When a line below contains the string "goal", show that line.

*** Data shown Section Begins ***

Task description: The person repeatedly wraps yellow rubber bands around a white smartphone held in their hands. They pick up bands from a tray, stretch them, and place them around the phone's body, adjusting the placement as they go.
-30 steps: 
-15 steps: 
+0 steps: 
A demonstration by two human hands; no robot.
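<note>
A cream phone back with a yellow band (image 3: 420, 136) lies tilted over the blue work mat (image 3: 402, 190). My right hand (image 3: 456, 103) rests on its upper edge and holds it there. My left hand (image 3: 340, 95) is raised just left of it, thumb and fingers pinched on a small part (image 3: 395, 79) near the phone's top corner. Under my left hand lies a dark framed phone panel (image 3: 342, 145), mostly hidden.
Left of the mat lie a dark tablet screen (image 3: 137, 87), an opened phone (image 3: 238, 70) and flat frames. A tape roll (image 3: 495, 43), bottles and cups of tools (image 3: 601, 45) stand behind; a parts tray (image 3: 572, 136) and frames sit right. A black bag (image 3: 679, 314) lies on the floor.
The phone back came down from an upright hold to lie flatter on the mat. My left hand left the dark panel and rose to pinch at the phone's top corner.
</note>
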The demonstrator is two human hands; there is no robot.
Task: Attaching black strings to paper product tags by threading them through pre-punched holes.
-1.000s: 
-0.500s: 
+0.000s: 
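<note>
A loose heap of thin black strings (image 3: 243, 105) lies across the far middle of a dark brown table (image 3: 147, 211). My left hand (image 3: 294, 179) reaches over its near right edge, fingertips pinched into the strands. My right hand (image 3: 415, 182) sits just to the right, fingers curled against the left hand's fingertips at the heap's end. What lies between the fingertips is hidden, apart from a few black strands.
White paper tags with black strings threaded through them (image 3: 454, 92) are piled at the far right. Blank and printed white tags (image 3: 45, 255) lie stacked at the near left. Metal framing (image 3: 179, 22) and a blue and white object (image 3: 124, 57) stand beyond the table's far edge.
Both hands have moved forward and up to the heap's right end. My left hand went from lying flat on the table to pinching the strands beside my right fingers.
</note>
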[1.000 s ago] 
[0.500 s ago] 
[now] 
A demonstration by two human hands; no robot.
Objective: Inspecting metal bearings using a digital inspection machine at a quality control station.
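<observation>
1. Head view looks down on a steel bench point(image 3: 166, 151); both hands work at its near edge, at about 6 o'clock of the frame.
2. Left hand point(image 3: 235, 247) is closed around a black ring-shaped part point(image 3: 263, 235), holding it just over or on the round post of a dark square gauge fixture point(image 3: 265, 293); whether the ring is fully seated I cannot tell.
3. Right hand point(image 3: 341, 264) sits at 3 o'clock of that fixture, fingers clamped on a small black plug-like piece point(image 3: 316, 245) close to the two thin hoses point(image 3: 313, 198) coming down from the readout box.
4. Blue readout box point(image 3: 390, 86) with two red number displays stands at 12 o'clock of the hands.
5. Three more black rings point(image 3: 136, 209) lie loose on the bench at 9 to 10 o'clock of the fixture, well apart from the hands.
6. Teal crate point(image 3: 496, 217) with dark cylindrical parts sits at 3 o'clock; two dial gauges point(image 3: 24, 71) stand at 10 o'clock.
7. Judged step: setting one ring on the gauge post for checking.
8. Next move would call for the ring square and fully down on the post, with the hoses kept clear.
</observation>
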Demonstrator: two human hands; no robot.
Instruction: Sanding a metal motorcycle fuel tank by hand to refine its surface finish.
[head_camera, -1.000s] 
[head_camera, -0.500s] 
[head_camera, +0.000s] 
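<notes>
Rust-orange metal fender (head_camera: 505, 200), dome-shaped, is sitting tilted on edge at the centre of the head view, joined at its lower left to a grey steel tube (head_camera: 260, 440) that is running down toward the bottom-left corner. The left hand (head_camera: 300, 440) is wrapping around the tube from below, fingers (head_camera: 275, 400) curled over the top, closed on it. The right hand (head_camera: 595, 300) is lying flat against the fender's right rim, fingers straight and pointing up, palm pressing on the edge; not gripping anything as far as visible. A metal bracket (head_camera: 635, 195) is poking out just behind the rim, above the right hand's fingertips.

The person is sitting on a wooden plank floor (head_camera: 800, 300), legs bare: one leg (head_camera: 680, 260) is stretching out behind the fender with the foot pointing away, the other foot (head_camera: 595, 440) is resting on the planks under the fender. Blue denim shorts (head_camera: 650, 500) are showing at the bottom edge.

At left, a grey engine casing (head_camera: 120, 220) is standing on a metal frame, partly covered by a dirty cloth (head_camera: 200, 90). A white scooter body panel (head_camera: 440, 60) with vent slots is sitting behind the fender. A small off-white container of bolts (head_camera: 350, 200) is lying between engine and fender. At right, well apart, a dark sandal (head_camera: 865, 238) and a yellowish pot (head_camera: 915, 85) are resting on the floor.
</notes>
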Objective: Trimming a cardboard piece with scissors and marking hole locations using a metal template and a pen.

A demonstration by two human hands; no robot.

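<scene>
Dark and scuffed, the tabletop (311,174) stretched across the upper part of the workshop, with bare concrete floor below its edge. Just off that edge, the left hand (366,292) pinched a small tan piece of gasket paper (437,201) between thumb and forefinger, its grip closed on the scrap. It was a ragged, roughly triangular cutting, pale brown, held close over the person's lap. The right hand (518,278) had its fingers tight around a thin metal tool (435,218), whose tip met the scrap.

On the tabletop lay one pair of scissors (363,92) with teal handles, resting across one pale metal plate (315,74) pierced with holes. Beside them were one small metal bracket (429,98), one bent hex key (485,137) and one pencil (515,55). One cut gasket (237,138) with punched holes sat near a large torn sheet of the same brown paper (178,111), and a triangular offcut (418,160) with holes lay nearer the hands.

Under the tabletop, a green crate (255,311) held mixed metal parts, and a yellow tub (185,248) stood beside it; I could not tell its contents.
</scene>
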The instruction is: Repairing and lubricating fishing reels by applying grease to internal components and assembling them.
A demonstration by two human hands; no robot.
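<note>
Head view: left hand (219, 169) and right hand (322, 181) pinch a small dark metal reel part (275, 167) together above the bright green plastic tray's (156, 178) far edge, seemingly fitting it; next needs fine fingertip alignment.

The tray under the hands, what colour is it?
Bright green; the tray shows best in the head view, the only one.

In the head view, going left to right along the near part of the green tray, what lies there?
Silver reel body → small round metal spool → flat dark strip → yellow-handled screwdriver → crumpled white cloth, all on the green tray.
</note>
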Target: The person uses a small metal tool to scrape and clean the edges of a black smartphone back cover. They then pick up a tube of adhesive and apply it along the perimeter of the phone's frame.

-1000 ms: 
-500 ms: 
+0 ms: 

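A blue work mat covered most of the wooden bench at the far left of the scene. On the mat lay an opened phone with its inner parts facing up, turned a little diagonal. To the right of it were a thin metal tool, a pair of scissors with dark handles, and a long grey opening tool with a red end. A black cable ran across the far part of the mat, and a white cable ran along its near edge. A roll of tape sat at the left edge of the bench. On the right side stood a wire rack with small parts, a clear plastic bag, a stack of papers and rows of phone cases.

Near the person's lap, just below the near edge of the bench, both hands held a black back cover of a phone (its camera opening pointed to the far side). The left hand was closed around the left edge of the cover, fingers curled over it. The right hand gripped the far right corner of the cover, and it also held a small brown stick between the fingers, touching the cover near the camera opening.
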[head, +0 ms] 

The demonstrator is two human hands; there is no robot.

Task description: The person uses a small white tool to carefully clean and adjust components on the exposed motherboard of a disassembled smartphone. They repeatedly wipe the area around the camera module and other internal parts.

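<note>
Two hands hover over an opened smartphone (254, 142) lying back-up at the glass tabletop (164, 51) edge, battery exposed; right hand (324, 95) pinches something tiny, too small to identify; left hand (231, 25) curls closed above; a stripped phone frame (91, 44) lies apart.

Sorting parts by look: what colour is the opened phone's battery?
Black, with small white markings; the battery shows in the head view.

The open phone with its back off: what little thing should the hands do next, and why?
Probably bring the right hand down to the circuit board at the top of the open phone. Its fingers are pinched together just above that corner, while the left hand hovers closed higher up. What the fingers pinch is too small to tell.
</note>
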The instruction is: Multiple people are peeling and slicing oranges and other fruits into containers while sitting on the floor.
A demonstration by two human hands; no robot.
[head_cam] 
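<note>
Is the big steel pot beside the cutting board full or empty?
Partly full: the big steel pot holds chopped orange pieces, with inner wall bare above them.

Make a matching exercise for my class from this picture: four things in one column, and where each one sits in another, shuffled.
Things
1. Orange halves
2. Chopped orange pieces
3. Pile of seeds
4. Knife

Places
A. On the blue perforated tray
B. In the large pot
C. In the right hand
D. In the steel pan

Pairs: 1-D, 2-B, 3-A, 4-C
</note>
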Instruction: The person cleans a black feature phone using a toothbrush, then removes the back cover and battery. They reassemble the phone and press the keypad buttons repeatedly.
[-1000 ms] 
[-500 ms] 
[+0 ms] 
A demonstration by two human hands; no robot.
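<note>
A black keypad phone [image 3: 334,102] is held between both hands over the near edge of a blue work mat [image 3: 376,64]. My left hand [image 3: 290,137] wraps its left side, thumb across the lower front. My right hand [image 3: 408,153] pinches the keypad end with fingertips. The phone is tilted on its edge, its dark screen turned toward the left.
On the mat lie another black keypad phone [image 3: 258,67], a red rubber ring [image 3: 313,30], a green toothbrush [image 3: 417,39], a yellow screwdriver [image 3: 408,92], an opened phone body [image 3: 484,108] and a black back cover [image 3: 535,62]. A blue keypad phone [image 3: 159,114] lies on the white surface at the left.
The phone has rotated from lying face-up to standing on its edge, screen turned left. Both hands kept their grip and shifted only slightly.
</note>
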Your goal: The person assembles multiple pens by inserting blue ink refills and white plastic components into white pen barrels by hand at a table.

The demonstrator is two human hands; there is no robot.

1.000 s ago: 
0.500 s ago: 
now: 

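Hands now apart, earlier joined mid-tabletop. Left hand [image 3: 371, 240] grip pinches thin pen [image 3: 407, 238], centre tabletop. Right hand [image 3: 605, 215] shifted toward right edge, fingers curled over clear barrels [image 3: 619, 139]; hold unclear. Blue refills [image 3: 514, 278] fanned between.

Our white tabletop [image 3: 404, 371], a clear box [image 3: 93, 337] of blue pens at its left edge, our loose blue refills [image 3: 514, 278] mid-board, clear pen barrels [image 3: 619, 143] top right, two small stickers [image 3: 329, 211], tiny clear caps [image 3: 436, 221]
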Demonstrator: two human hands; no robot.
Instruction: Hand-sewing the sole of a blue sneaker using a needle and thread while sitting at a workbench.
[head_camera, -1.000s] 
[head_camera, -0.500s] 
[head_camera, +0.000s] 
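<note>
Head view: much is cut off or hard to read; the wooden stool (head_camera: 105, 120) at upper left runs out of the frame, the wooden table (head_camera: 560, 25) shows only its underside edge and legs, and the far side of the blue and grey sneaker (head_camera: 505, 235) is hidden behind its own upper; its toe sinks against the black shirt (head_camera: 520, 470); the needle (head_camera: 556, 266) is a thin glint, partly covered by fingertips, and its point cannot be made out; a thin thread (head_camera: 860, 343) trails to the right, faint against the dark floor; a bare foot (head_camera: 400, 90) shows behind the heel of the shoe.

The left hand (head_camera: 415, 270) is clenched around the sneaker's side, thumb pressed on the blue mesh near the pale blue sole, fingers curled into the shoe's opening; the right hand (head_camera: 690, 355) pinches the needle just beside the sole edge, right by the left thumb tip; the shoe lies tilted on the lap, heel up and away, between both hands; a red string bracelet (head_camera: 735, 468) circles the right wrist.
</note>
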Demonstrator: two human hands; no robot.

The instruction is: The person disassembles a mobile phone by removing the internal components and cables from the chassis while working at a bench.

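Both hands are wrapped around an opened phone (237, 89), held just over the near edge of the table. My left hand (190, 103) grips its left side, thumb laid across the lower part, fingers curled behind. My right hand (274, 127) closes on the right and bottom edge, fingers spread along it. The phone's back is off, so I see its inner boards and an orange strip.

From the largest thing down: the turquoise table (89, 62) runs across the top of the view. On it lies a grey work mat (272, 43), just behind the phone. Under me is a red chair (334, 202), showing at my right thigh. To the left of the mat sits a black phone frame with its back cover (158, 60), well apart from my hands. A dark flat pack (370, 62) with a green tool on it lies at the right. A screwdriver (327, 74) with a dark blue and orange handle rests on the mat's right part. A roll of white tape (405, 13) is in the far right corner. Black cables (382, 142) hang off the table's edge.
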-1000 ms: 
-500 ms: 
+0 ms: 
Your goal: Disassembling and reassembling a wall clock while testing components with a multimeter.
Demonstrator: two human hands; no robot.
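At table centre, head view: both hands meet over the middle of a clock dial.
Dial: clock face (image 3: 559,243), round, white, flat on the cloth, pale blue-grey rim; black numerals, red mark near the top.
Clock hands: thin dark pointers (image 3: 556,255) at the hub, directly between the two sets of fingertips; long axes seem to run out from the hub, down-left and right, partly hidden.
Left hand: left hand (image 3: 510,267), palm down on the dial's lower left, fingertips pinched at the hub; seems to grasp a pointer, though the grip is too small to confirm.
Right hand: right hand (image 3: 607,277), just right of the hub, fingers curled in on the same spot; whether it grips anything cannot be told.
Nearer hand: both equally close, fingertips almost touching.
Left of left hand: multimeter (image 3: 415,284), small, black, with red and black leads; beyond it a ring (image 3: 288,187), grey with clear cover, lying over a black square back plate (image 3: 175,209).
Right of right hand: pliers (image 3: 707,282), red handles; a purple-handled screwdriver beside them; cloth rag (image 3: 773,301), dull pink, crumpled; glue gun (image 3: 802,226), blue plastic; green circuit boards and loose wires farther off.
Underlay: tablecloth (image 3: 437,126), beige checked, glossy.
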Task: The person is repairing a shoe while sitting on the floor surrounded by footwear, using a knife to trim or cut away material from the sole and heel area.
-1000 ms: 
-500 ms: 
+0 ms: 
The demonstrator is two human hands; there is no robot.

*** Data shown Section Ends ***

### [Answer box]
Your goal: The person assembles multiple pens by inserting blue ink refills and white plastic components into white pen barrels by hand at a table.
Your goal: Disassembling and reassembling a wall clock while testing components with a multimeter.

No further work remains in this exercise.